Ao contrário..., vemos Jesus
dificultando as coisas muitas vezes, outras mandando o cara para casa, outras
dizendo que era preciso deixar tudo, outras convidando a quem não quer ir...;
ou mesmo perguntando: “Vocês querem ir embora?”
Não! Jesus não pretendia que Seus
discípulos fossem mais irmãos uns dos outros do que de todos os homens.
Não! Jesus não esperava que o
sal da terra se confinasse a quatro dignas e geladas paredes.
Não! Jesus não deseja tirar ninguém
do mundo, da vida, da sociedade, da terra...
mas apenas deseja que sejamos livres do mal.
Não! Jesus não disse “Eu sou o Clube,
a Doutrina e a Igreja; e ninguém vem ao Pai se não por mim”.
Assim, na igreja dos chamados para
fora, caminha-se e encontra-se com o irmão de fé e também com o próximo que não
tem fé... e a todos se trata com amor e simplicidade.

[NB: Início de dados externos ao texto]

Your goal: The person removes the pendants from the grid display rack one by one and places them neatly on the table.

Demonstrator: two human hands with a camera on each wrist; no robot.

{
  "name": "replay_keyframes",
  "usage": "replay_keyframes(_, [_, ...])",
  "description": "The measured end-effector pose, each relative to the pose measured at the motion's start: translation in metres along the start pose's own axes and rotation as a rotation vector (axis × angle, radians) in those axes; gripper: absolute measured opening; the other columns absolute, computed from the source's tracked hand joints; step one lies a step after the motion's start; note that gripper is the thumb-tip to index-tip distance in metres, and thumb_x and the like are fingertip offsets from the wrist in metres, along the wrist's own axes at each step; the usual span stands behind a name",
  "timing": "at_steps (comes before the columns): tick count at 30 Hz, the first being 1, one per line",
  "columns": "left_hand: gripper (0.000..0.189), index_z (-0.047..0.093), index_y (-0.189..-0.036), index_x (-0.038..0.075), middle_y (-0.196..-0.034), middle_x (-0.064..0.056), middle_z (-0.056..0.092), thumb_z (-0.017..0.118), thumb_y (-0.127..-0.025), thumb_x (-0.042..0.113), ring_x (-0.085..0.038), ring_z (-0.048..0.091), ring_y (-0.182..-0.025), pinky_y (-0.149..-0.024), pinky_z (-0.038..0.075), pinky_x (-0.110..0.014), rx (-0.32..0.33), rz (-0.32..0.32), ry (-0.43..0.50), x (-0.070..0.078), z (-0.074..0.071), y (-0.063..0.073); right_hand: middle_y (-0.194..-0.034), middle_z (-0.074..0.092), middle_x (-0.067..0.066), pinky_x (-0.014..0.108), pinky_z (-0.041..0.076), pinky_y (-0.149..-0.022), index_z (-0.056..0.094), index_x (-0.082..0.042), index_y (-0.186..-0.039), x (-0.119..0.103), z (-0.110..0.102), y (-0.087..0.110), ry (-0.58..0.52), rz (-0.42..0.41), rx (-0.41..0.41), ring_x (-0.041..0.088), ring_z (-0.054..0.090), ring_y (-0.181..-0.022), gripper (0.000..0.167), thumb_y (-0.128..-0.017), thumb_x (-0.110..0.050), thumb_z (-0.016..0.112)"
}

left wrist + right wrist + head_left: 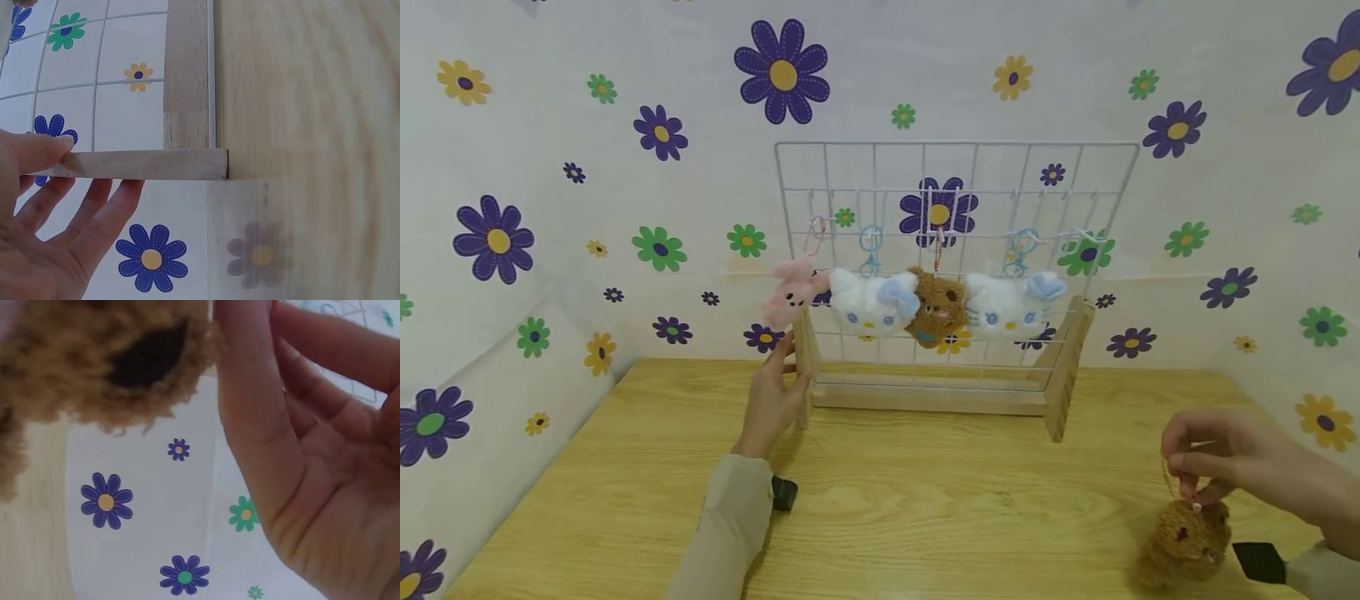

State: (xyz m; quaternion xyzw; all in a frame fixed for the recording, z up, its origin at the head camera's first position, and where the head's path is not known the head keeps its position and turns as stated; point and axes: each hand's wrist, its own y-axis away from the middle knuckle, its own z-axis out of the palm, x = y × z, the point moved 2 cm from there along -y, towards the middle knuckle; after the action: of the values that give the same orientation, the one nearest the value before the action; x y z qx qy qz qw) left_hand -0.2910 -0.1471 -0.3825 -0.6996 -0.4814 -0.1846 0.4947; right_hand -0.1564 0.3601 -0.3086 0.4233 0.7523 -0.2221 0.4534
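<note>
My left hand (pixel 772 398) holds the left wooden leg (pixel 144 165) of a white wire grid rack (pixel 925 143), thumb on one side and fingers on the other. Out at the right, my right hand (pixel 1225 454) pinches the thin chain of a brown plush bear keychain (pixel 1191 537), which hangs low over the table. In the right wrist view the bear's fur (pixel 94 369) is blurred and close. On the rack hang a pink plush (pixel 793 293), two white plush cat heads (pixel 868 307) with blue bows, and another brown plush bear (pixel 937 310) between them.
The rack stands toward the back of the wooden table (pixel 925 508), its right wooden leg (pixel 1066 375) angled. A white hook (pixel 1086 236) shows on the grid's right side. Flower-printed cloth (pixel 677 200) encloses the back and sides.
</note>
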Motion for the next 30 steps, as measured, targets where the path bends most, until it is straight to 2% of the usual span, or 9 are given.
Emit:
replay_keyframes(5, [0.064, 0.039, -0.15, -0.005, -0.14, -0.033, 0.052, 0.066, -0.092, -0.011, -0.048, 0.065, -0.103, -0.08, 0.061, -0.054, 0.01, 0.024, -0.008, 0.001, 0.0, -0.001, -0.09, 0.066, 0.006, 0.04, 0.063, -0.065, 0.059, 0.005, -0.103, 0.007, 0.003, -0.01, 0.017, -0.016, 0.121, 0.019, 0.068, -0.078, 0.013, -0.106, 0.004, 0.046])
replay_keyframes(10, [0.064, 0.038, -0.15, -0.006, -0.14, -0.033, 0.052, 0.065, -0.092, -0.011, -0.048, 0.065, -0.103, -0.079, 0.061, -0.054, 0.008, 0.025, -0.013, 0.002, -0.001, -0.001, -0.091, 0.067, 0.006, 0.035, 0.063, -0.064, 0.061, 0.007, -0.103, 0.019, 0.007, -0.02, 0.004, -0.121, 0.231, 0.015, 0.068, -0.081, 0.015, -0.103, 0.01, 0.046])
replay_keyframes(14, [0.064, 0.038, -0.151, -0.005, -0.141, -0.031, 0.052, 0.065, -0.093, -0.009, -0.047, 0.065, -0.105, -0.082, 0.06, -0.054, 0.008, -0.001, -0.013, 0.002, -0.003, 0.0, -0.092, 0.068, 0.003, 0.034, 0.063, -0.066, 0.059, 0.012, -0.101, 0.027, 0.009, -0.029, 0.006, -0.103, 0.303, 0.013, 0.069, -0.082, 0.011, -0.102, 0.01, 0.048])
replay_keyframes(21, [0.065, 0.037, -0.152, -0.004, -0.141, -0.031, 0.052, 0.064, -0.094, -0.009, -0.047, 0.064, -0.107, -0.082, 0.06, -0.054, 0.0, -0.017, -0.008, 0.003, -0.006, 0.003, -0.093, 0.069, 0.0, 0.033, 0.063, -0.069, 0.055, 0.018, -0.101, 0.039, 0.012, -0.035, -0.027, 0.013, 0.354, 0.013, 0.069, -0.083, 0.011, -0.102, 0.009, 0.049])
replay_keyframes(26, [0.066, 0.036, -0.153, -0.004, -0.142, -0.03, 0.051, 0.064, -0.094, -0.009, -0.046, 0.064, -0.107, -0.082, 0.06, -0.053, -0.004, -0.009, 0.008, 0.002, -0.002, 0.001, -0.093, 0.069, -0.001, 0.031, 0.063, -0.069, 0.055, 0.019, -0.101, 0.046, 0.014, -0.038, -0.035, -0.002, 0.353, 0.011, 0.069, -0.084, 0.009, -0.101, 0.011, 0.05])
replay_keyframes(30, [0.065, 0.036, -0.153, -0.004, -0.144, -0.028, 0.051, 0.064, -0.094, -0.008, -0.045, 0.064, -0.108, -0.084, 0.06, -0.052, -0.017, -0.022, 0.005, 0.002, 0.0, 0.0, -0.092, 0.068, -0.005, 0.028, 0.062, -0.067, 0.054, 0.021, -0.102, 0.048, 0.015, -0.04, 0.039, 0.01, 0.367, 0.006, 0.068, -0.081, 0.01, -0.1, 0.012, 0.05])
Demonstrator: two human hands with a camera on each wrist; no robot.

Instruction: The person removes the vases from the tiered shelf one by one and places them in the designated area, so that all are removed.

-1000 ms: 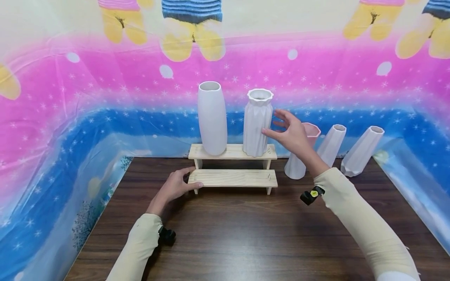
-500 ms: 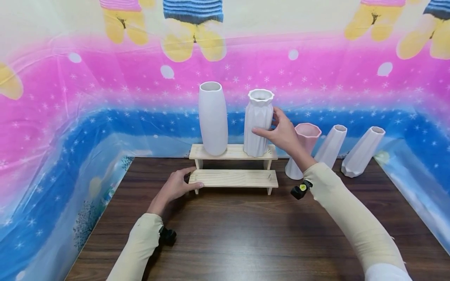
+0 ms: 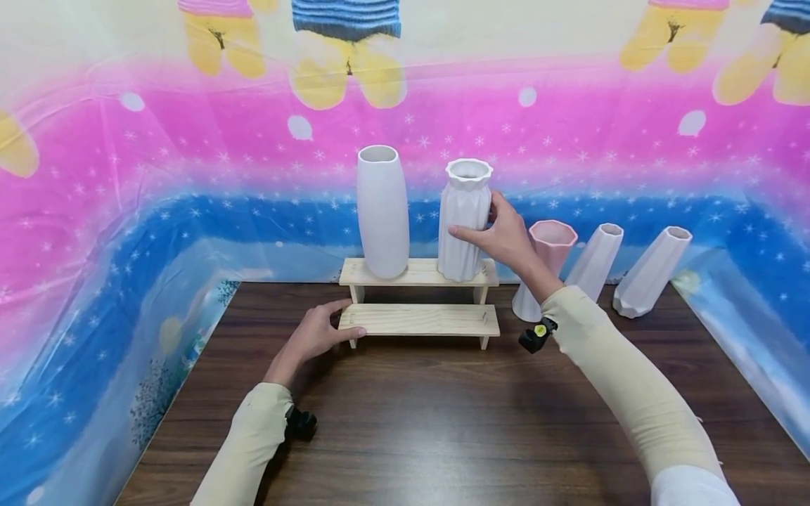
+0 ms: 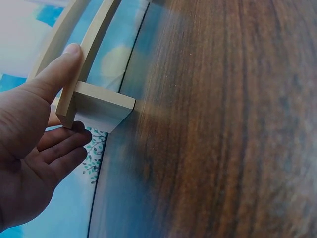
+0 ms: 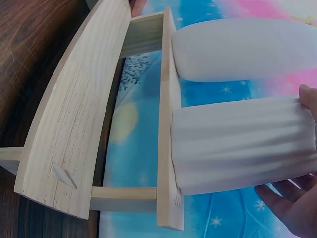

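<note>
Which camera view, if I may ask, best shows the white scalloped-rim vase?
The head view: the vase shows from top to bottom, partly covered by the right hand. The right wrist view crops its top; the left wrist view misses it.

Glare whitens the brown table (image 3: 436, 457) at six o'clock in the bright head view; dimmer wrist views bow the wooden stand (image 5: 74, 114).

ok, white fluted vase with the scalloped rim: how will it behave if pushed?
The white fluted vase looks tall for its base, so probably apt to tip. Its ceramic-looking surface suggests stiff, perhaps fragile. Vertical ridges may resist slipping.
</note>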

Em Jesus não há qualquer tentativa de
criar um ambiente protegido e de reclusão; e nem tampouco a intenção de criar
uma democracia espiritual, na qual a média dos pensamentos seja a lei
relacional.
Em Jesus o discípulo é apenas um
homem que ganhou o entendimento do Reino e vive como seu cidadão, não numa
“comunidade paralela”, mas no mundo real.
Na igreja de Jesus cada um diz se é
ou não é...; e ninguém tem o poder de dizer diferente... Afinal, por que a
parábola do Joio e do Trigo não teria valor na “igreja”? Na igreja de Jesus...

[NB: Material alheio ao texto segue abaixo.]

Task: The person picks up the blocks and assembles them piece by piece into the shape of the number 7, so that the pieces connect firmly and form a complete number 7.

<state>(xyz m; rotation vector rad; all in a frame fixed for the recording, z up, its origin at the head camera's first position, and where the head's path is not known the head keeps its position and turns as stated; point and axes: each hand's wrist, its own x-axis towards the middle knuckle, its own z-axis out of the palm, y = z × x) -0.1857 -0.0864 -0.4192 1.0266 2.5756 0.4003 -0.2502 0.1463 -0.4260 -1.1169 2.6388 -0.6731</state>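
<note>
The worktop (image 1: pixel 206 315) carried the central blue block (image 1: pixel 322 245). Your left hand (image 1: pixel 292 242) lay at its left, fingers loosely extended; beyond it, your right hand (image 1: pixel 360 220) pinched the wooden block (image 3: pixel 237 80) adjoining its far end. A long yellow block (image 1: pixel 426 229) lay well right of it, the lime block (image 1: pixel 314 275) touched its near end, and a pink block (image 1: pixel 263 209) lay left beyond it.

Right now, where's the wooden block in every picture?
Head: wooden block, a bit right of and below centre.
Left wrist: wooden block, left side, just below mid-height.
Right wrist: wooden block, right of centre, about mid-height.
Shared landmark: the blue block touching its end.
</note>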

pode-se ir e vir... entrar e sair... e sempre encontrar pastagem.
O outro modo de ser igreja é,
todavia, aquele que prevaleceu na História. Nele as pessoas são chamadas para
dentro, para deixar o mundo, para só considerarem “irmãos” os membros do “clube
santo”, e a não buscarem relacionamentos fora de tal ambiente.

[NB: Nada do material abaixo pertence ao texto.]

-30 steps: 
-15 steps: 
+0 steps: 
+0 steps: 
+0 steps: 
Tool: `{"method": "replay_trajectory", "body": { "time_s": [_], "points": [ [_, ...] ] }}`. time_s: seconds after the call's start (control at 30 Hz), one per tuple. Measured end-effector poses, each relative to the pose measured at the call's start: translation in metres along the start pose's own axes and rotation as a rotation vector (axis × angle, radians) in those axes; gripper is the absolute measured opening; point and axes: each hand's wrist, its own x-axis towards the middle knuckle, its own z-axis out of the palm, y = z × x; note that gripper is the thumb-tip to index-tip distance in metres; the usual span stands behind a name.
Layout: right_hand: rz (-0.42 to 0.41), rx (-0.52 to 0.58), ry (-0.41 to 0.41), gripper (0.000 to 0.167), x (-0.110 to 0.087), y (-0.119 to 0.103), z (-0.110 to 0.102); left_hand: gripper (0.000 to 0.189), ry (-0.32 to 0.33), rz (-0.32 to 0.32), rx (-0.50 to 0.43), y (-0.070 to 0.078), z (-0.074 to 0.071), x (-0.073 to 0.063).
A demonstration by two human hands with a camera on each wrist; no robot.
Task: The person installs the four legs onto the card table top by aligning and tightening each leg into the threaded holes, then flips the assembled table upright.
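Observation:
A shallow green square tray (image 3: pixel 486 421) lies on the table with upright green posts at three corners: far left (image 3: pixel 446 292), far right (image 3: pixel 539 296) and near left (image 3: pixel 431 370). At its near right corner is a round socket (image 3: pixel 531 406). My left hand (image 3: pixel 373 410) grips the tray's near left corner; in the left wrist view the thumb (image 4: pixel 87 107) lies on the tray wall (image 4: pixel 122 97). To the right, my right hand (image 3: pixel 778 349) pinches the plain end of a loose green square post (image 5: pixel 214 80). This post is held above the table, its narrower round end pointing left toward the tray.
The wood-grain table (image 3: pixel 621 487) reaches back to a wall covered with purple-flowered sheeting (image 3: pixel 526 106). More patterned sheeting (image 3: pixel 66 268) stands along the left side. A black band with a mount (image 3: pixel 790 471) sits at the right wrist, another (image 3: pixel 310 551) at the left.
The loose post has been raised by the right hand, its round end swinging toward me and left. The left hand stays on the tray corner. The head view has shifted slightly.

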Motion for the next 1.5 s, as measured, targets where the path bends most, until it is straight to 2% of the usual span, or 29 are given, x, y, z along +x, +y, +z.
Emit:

A comunidade de Jerusalém tentou
viver assim e adoeceu! Claro!
Quem fica sadio vivendo num mundo tão
uniforme e clonado?
Quem fica sadio não conhecendo a
variedade da condição humana?
Quem fica sadio se apenas
existe numa pequena câmara de repetições humanas viciadas?
Quem pode preservar um mínimo de
identidade vivendo em tais circunstâncias? Nesse sapatinho de japonesa?
É obvio que os discípulos
precisam se reunir..., e juntos devem ter prazer em aprender a Palavra e
crescer em fé e ajuda mútua. Todavia, tal ajuntamento é apenas uma estação do
caminho, não o seu projeto; é um oásis, não o objetivo da jornada; é um tempo,
não é o tempo todo; é uma ajuda, não é a vida.
De minha parte quero apenas ver os
discípulos de Jesus crescendo em entendimento e vida com Deus, em amizade e
respeito uns para com os outros, em saúde relacional na vida, e com liberdade
de escolha, conforme a consciência de cada um.
O “ajuntamento” que chamamos igreja
deve ser apenas esse encontro, essa estação, esse lugar de bom ânimo e
adoração.
O ideal é que tais encontros
gerem amizade clara e livre, e que pela amizade as pessoas se ajudem; mas não
apenas em razão de um certo espírito maçônico-comunitário, conforme se vê... ou
porque se deu alguma contribuição financeira no lugar.
A verdadeira igreja não tem
sócios... tem apenas gente boa de Deus... e que se reúne e ajuda a manter a
tudo aquilo que promove a Palavra na Terra.